• Google’s US search market share increases, but the rules changed

    Last month I wrote about Bing stealing Yahoo search market share, and explained why that didn’t mean much: as of August 24, the Bing engine effectively replaced the Yahoo search engine, so even if you see Yahoo on the screen, the results and the marketing oomph go to Microsoft.

    This month, comScore reports an important change. According to their just-released report, Google’s U.S. market share went up from 65.4% in August to 66.1% in September.
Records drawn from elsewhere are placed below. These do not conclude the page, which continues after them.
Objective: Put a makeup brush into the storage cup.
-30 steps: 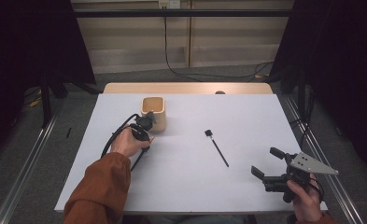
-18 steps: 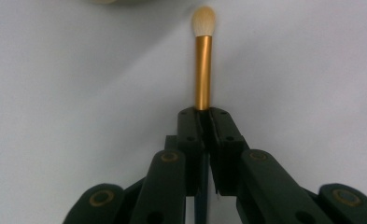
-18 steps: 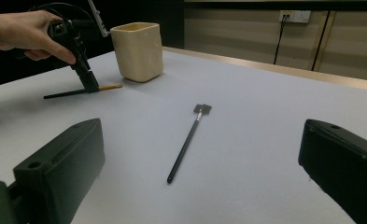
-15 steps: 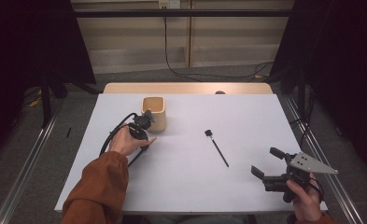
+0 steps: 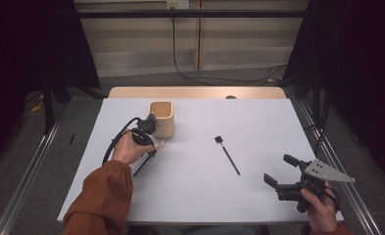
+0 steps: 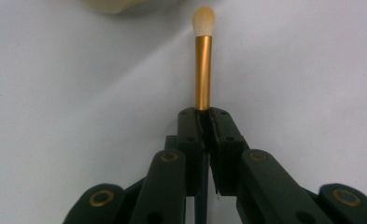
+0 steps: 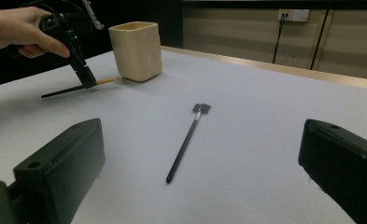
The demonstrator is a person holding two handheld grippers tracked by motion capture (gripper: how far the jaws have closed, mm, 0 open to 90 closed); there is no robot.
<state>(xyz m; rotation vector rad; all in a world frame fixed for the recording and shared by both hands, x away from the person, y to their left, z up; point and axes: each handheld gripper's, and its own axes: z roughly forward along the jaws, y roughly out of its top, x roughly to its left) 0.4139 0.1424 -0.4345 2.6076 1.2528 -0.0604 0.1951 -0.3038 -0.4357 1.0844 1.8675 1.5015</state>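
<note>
The left claw (image 5: pixel 153 145) is pinching a gold-ferruled makeup brush (image 6: pixel 203 70) low over the tabletop (image 5: pixel 190 191) toward its far-left corner, bristles pointing at the cream cup (image 5: pixel 161 119) just beyond. The right claw (image 5: pixel 283 170) is hanging spread near the front-right corner, well apart from both.

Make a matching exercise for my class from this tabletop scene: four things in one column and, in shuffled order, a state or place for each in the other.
Things:
1. gold-ferruled brush
2. black brush
3. cream cup
4. right gripper

States or places:
A. held open, low over the table's near right corner
B. lying loose in the middle of the table
C. clamped between the shut jaws of the left gripper
D. standing upright toward the far left of the table

Pairs: 1-C, 2-B, 3-D, 4-A
</note>
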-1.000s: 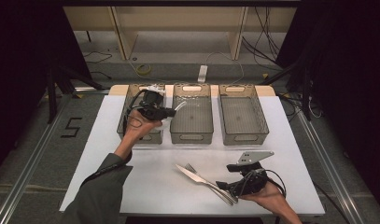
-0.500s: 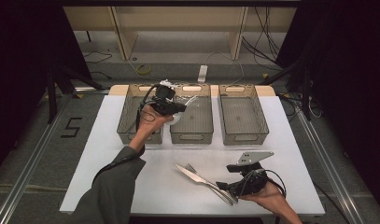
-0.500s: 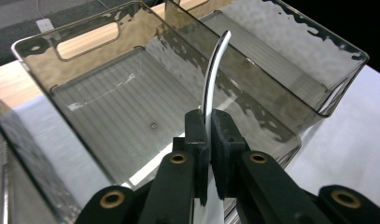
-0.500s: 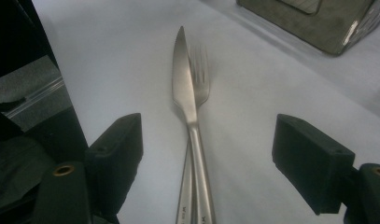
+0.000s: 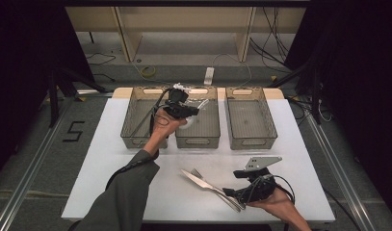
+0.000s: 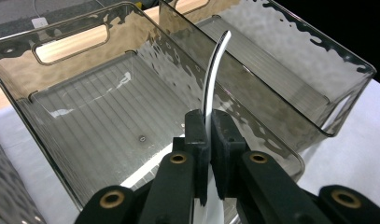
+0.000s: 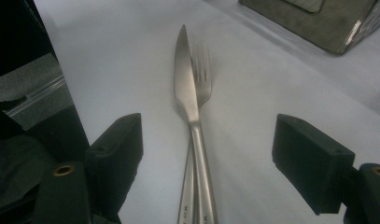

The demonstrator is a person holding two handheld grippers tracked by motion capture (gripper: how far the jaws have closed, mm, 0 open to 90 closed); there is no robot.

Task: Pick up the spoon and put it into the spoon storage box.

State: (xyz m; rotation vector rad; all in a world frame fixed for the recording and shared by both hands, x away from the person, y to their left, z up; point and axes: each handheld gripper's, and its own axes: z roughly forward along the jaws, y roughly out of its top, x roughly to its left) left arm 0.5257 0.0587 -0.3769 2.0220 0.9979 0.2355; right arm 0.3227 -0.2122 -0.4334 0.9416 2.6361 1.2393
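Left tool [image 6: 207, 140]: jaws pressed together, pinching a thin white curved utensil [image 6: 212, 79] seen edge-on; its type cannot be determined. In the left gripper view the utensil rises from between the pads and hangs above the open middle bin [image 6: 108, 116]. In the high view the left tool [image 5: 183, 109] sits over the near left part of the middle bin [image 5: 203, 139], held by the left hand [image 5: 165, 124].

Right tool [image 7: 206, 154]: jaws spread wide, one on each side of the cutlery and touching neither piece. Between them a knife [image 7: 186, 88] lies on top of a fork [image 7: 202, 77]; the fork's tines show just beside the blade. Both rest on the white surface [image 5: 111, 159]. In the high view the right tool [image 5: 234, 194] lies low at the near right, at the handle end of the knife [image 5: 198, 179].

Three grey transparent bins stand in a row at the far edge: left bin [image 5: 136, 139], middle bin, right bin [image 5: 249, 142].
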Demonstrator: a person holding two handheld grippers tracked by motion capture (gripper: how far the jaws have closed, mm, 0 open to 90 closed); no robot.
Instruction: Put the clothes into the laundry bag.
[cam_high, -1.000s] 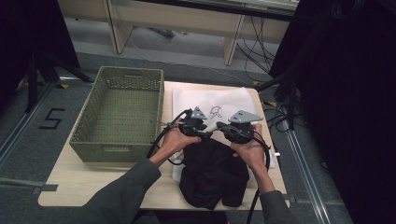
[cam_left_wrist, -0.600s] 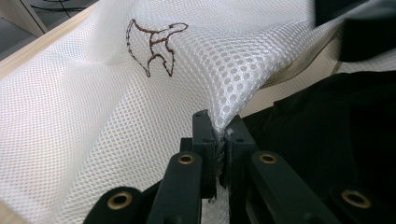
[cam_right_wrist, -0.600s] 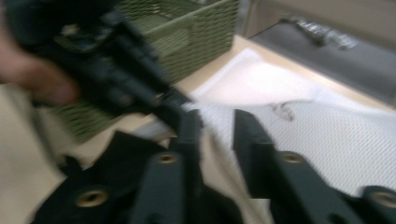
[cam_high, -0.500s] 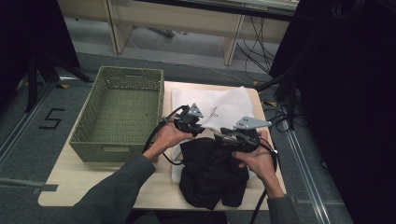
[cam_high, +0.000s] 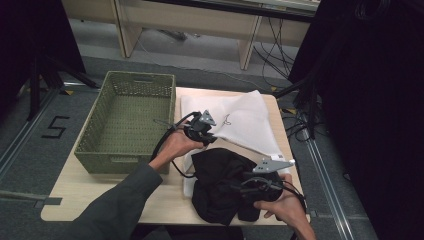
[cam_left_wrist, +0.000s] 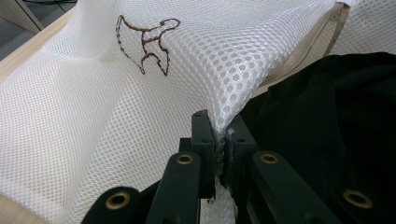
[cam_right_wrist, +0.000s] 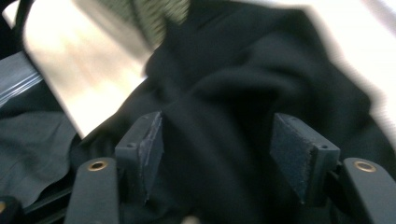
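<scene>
The right gripper view showed the right gripper (cam_right_wrist: 224, 158) with its jaws standing wide apart over the black garment (cam_right_wrist: 243, 93), the pads clear of the cloth; they had just been opening, with dark fabric lying between them but not pinched. In the high view that gripper (cam_high: 250, 187) sat at the near right corner of the table (cam_high: 100, 197), low against the garment (cam_high: 220, 180), whereas a second before it had been farther back, beside the other hand at the edge of the white mesh bag (cam_high: 240, 122). The left gripper (cam_left_wrist: 219, 140) was clamped tight on a fold of the bag (cam_left_wrist: 93, 121), lifting its edge into a ridge just beside the black cloth. So the bag's mouth seemed to be held up by one hand while the other had let go and come down for a fresh grip on the garment, probably to feed it into the bag. The green basket (cam_high: 125, 120) stood to the left, with nothing visible inside.
</scene>
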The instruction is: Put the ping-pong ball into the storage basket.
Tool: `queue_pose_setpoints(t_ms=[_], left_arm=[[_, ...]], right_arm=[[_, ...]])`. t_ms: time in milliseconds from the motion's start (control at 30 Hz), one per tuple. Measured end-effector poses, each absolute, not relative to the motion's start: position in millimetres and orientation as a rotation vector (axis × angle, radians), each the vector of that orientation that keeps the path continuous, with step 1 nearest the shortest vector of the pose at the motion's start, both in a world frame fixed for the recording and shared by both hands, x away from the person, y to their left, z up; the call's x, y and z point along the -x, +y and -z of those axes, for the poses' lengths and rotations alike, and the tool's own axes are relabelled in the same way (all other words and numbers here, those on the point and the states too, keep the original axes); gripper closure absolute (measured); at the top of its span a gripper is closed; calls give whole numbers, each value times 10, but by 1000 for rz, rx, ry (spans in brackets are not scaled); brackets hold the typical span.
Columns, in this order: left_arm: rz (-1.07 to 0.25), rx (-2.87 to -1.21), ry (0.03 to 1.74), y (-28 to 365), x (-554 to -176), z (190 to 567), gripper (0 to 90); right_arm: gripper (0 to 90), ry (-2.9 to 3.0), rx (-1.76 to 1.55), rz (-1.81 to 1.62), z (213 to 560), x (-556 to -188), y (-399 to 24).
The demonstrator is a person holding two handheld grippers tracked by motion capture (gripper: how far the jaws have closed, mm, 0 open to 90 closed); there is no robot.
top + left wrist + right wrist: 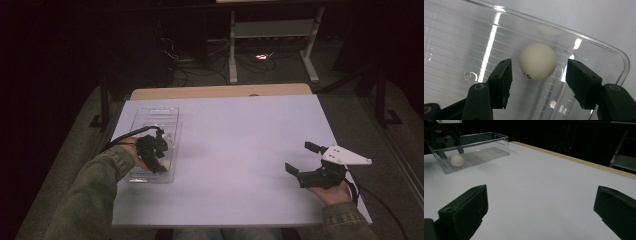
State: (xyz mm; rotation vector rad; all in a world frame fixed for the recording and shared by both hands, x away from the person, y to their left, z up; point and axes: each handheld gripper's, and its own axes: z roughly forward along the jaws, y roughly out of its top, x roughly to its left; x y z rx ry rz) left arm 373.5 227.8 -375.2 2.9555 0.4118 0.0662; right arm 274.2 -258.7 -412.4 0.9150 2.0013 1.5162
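White ball loose in the clear tray, left hand-held gripper parted around it

The ball [537, 61], smooth, round and hollow-looking like a table-tennis ball, is probably very light and quick to roll or squirt out of a pinch, so the pads should meet it across its widest part, squarely and gently. It rests on the ribbed floor of the clear plastic tray [172, 114] near the end closest to the person, on the left of the desk [240, 150]. The left hand-held gripper [539, 75] hangs over it with jaws partly open, pads clear of the ball on both sides. The tray walls hem in sideways motion; straight up is the free way out. The right hand-held gripper [304, 159] waits wide open and empty over the bare right side, with ample room.
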Motion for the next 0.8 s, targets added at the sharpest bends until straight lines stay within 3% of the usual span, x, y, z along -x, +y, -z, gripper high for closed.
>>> queue_pose_setpoints(t_ms=[800], left_arm=[[-132,-2906,444,2267,-3675,3381,222]], right_arm=[[0,2006,-920,-1519,4125,-2722,-2594]])
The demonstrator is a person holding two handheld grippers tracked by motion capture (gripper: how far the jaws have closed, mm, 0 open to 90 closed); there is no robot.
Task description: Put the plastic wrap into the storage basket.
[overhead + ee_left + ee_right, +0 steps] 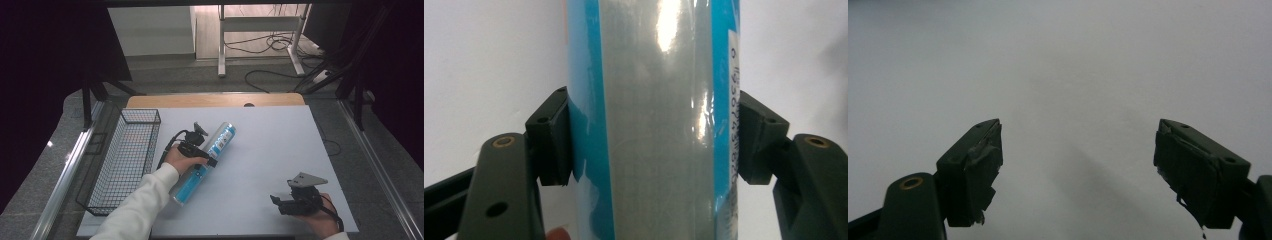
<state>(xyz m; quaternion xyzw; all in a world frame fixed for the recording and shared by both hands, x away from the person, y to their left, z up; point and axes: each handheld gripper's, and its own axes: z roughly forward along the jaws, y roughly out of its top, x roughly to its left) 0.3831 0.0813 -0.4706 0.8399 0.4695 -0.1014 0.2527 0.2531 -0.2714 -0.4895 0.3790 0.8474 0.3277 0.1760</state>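
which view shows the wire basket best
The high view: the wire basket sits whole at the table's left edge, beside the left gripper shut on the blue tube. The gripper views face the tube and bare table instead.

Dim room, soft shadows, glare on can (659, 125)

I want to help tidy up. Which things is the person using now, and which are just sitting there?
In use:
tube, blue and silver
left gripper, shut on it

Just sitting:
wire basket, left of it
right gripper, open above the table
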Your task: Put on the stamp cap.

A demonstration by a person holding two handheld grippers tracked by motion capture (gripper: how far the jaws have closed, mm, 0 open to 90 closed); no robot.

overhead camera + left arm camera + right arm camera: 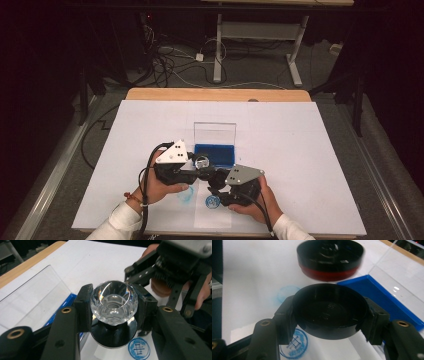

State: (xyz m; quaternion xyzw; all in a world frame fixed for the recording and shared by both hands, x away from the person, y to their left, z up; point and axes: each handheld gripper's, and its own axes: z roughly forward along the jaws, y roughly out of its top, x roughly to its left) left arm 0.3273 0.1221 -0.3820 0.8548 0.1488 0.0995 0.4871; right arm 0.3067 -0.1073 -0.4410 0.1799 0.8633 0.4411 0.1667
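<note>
My left gripper [113, 306] is shut on the clear faceted knob [113, 301] of a round stamp, whose black base [113, 336] hangs below the jaws. In the high view the left gripper [200, 164] holds it just in front of the blue ink pad [215, 154]. My right gripper [329, 315] is shut on a round black cap [329, 311], open side up. The stamp's base with its red underside [329, 272] hovers blurred just beyond the cap. The right gripper [218, 179] sits close to the left one, above the white paper.
The ink pad's clear lid [215, 132] stands open behind it. A blue round stamp print [213, 201] and a fainter blue smudge [185, 196] mark the white sheet [300, 150] near the front edge. The wooden table edge [215, 94] runs along the back.
</note>
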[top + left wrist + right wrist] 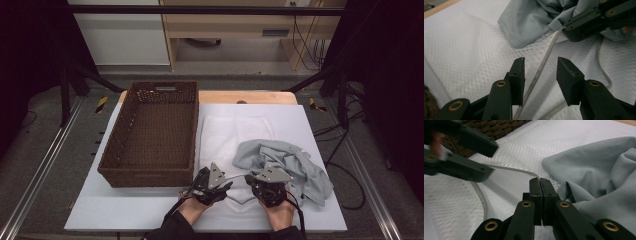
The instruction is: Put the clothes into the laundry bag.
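A brown woven basket (150, 137) sits on the left part of the bench (90, 197), its long axis running away from the person, with a slot handle in the far wall. Just right of it lies a white mesh laundry bag (235, 132), flat on the pale bench top, also lengthwise away from the person.

Near the front edge, the left gripper (541, 72) has its fingers (517, 75) standing apart at a middling gap. A thin pale drawstring (541, 67) of the bag runs between them without being pressed, stretched in a straight line up towards the right gripper's tip. The right gripper (540, 182) has its fingers pressed together on the end of that drawstring, which curves away from the tip across the mesh towards the left gripper.

To the right, a grey-blue garment (290, 162) lies crumpled on the mesh bag, one hemmed corner pointing towards the basket.

Beyond the bench stand pale wooden furniture (225, 30) and a white panel (120, 40); dark frame legs and cables flank the bench on a grey floor.
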Demonstrator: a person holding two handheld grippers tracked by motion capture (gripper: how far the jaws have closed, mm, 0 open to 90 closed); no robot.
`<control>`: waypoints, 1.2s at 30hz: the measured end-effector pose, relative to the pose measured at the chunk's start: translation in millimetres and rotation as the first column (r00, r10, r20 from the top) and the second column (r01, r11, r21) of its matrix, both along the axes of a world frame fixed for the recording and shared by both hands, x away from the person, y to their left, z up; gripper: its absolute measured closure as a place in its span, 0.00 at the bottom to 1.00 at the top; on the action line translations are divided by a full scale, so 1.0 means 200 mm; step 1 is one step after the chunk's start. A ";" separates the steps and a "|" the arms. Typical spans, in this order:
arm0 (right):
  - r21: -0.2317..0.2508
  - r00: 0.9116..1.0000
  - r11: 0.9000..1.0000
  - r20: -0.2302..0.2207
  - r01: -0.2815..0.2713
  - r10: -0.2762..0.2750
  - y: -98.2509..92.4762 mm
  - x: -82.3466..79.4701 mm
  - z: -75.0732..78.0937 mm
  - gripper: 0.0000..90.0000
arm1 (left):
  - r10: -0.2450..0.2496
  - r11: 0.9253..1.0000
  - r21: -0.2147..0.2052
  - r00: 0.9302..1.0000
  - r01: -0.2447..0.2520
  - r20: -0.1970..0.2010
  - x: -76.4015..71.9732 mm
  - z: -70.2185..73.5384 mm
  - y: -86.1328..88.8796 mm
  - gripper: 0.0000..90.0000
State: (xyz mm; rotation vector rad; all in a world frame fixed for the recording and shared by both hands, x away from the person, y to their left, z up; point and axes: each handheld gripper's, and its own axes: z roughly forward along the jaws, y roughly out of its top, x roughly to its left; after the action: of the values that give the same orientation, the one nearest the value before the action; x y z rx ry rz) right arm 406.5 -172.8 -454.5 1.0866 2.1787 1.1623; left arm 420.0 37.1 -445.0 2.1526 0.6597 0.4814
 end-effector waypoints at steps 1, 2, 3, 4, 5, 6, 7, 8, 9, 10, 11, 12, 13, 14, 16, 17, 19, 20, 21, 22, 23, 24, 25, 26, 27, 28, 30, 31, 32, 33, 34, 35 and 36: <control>0.006 1.000 1.000 0.000 -0.002 0.002 0.00 0.00 0.00 0.99 | -0.005 1.000 0.010 1.000 0.005 -0.012 0.03 -0.02 -0.03 0.65; 0.005 1.000 1.000 0.001 -0.004 0.004 0.00 0.00 0.00 0.99 | -0.007 1.000 0.023 1.000 0.008 -0.017 0.04 -0.03 -0.05 0.65; 0.007 1.000 1.000 0.002 -0.007 0.007 0.00 0.00 0.00 0.99 | -0.010 0.999 0.039 1.000 0.010 -0.018 0.05 -0.04 -0.07 0.68; 0.006 1.000 1.000 0.001 -0.013 0.013 -0.01 0.00 0.00 0.99 | -0.011 0.999 0.049 1.000 0.012 -0.018 0.06 -0.05 -0.08 0.71; 0.006 1.000 1.000 0.000 -0.014 0.014 0.00 0.00 0.00 0.99 | -0.013 0.998 0.060 1.000 0.014 -0.019 0.07 -0.05 -0.08 0.74; 0.003 1.000 1.000 0.001 -0.016 0.016 0.00 0.00 0.00 0.99 | -0.021 0.998 0.056 0.999 0.023 -0.027 0.07 -0.06 -0.08 0.80; 0.004 1.000 1.000 -0.004 -0.016 0.016 0.00 0.00 0.00 0.99 | -0.029 0.999 0.044 0.999 0.031 -0.041 0.08 -0.06 -0.08 0.87; 0.004 1.000 1.000 -0.004 -0.016 0.016 0.00 0.00 0.00 0.99 | -0.029 0.999 0.044 0.999 0.031 -0.041 0.08 -0.06 -0.08 0.91; -0.003 1.000 1.000 -0.009 -0.023 0.023 0.00 0.00 -0.01 0.99 | -0.040 0.998 0.037 0.998 0.042 -0.055 0.08 -0.07 -0.07 0.97; -0.003 1.000 1.000 -0.013 -0.025 0.025 0.00 0.00 -0.01 0.99 | -0.045 0.998 0.037 0.997 0.047 -0.056 0.07 -0.07 -0.06 0.97; -0.006 1.000 1.000 -0.013 -0.027 0.027 0.00 0.00 -0.01 0.99 | -0.050 0.998 0.041 0.997 0.052 -0.056 0.07 -0.06 -0.06 0.97; -0.007 1.000 1.000 -0.014 -0.027 0.027 0.01 0.00 -0.01 0.98 | -0.052 0.998 0.036 0.997 0.054 -0.056 0.06 -0.06 -0.06 0.97; -0.010 0.999 1.000 -0.016 -0.030 0.030 0.01 0.00 -0.01 0.97 | -0.053 0.998 0.035 0.997 0.055 -0.058 0.06 -0.06 -0.05 0.98; -0.008 0.999 0.999 -0.017 -0.033 0.033 0.01 0.00 -0.01 0.95 | -0.053 0.998 0.033 0.997 0.055 -0.057 0.06 -0.06 -0.05 0.98; -0.004 0.999 0.999 -0.019 -0.035 0.035 0.01 0.00 -0.01 0.92 | -0.053 0.998 0.029 0.997 0.055 -0.058 0.05 -0.06 -0.04 0.98; 0.008 0.999 0.999 -0.022 -0.041 0.041 0.00 -0.01 0.00 0.87 | -0.056 0.998 0.005 0.996 0.057 -0.070 0.05 -0.05 -0.03 0.98; 0.009 0.999 0.999 -0.018 -0.045 0.045 -0.02 -0.02 0.02 0.82 | -0.051 0.999 0.005 0.996 0.051 -0.071 0.04 -0.05 -0.02 0.98; 0.009 0.999 0.999 -0.018 -0.045 0.045 -0.02 -0.02 0.02 0.82 | -0.051 0.999 0.005 0.996 0.051 -0.071 0.04 -0.05 -0.02 0.98; 0.035 0.999 0.999 0.009 -0.034 0.034 -0.05 -0.04 0.05 0.77 | -0.051 0.999 0.001 0.996 0.051 -0.073 0.04 -0.05 -0.02 0.98; 0.051 0.999 0.998 0.012 -0.031 0.031 -0.07 -0.05 0.07 0.75 | -0.046 0.999 0.000 0.996 0.046 -0.077 0.04 -0.06 -0.02 0.98; 0.063 0.999 0.998 0.029 -0.014 0.013 -0.11 -0.06 0.09 0.72 | -0.044 0.999 0.000 0.996 0.045 -0.081 0.04 -0.06 -0.02 0.98; 0.064 0.999 0.998 0.045 0.007 -0.010 -0.14 -0.07 0.11 0.68 | -0.044 0.999 0.001 0.996 0.044 -0.082 0.04 -0.06 -0.02 0.98; 0.063 0.998 0.997 0.048 0.032 -0.035 -0.16 -0.08 0.11 0.64 | -0.043 0.999 0.004 0.996 0.044 -0.081 0.04 -0.06 -0.01 0.98; 0.060 0.997 0.997 0.043 0.055 -0.058 -0.19 -0.08 0.12 0.60 | -0.042 0.999 0.003 0.996 0.042 -0.081 0.04 -0.06 -0.01 0.98; 0.045 0.996 0.996 0.046 0.079 -0.081 -0.21 -0.08 0.11 0.55 | -0.042 0.999 0.001 0.996 0.042 -0.082 0.04 -0.06 -0.01 0.98; 0.030 0.993 0.995 0.053 0.100 -0.101 -0.22 -0.08 0.10 0.51 | -0.039 0.999 -0.002 0.996 0.039 -0.082 0.04 -0.06 -0.01 0.98; 0.014 0.991 0.992 0.048 0.127 -0.127 -0.24 -0.07 0.09 0.47 | -0.040 0.999 -0.003 0.996 0.040 -0.083 0.04 -0.06 -0.01 0.98; 0.006 0.991 0.991 0.037 0.132 -0.132 -0.25 -0.06 0.07 0.45 | -0.040 0.999 -0.003 0.996 0.040 -0.084 0.03 -0.06 -0.01 0.98; 0.004 0.991 0.991 0.025 0.132 -0.132 -0.25 -0.05 0.05 0.44 | -0.040 0.999 -0.002 0.996 0.040 -0.083 0.03 -0.06 -0.01 0.98; -0.019 0.991 0.991 0.004 0.134 -0.134 -0.24 -0.03 0.00 0.44 | -0.040 0.999 -0.003 0.995 0.039 -0.087 0.04 -0.06 -0.02 0.98; -0.040 0.991 0.990 0.000 0.136 -0.136 -0.23 -0.01 -0.01 0.44 | -0.040 0.999 -0.003 0.995 0.039 -0.087 0.04 -0.06 -0.02 0.98; -0.068 0.989 0.986 -0.014 0.149 -0.151 -0.22 0.00 -0.04 0.45 | -0.040 0.999 -0.004 0.995 0.040 -0.092 0.04 -0.06 -0.02 0.98; -0.088 0.988 0.985 -0.010 0.151 -0.153 -0.22 0.01 -0.06 0.47 | -0.040 0.999 -0.004 0.995 0.040 -0.092 0.04 -0.06 -0.02 0.98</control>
State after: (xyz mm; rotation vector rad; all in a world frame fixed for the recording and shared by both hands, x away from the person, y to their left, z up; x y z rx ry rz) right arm 408.1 -216.0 -466.1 1.2051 2.0969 0.9863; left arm 427.4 34.0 -457.8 2.1923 0.6660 0.3622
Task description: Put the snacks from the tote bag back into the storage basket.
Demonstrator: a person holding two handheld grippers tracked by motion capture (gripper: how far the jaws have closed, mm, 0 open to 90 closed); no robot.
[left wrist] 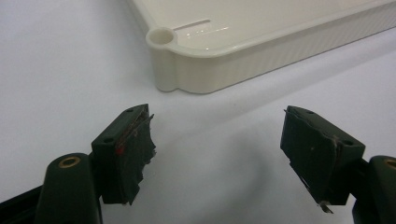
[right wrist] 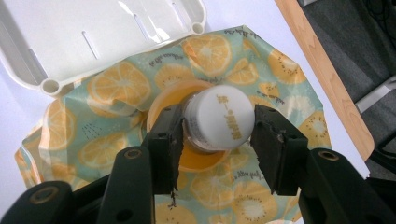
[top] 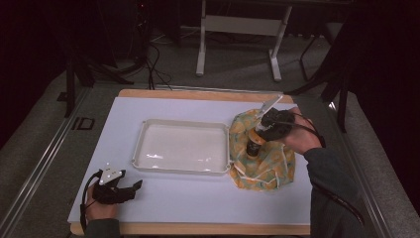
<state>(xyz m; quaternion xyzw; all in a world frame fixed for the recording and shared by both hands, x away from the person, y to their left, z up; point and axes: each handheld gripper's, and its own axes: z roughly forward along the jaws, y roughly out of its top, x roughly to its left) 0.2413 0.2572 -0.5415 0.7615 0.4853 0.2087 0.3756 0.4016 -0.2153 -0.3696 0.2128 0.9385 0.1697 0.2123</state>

At the same time, Bing/Yahoo declined from 28.5 to 27.9%.

    While the numbers seem impressive, you have to take them with more than a dash of salt. comScore changed the way it counts searches, in response to Google’s new Instant Search technology (which some wags note isn’t all that new, but I digress).

    As Cameron Meierhofer on the comScore blog explains,

    [T]he comScore panel provides visibility into all events that a user is conducting and all the HTTP calls associated with the user’s actions. Based on this insight, we have developed a priority scoring system that allows us to identify search results with explicit user action and interstitial results with a sufficiently long pause to suggest some level of implicit engagement.

    If that sounds like a situation just begging to mess up search site usage scores, you’re right. In the end, comScore punted, assigning an arbitrary time-out period of three seconds, “Query result pages without explicit user action, but with a pause of at least 3 seconds, are considered as indicating ‘implicit’ engagement and will count towards Total Core Search.”

    As a dyed-in-the-wool curmudgeon, I have to wonder out loud if comScore chose that three second threshhold before or after they saw the statistics for September.

    Any way, it’s a new race from this point on, and it’ll be interesting to see how Google and Microsoft fare. We won’t really be able to compare apples to apples until the October results are out.

    And, of course, the really important numbers in the long run are for mobile search. But that’s another story.